* _What is expected_: Whenever a line of the listing contains "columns", it counts; give the total number of such lines and nothing more.

* _Source data_:
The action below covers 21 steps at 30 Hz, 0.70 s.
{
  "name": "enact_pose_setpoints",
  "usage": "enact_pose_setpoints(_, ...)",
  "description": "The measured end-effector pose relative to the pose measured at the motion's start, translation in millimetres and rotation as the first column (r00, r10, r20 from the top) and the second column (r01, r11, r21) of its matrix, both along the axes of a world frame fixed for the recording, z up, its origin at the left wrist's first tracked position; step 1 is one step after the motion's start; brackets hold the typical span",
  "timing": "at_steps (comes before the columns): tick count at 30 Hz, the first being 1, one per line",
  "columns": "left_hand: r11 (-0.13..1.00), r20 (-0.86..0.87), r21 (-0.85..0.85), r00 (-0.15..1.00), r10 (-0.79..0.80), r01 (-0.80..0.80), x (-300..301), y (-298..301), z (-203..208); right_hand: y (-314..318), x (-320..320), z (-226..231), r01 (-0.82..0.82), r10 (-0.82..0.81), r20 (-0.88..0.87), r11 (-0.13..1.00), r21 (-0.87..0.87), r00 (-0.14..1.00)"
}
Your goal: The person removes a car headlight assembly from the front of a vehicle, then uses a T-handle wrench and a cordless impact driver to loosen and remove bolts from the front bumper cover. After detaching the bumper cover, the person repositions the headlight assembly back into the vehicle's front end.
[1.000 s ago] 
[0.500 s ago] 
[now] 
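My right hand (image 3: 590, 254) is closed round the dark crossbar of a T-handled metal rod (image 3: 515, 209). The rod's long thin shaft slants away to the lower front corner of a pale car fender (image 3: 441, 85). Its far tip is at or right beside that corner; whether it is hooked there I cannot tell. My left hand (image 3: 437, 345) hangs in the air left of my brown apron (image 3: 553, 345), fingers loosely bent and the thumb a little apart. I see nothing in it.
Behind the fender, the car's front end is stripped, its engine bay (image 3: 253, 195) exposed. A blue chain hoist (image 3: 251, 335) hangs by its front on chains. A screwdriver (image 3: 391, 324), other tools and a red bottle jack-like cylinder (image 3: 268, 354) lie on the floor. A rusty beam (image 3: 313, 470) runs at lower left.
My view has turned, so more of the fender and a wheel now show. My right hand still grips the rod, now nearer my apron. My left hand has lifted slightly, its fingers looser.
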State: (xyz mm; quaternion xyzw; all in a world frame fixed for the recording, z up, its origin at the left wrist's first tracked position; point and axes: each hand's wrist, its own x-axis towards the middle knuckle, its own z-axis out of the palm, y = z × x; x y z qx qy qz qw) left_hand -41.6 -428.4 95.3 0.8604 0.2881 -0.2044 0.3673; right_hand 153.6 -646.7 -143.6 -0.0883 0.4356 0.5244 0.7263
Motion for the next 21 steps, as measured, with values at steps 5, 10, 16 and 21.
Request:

* _Reply to the exercise_: 2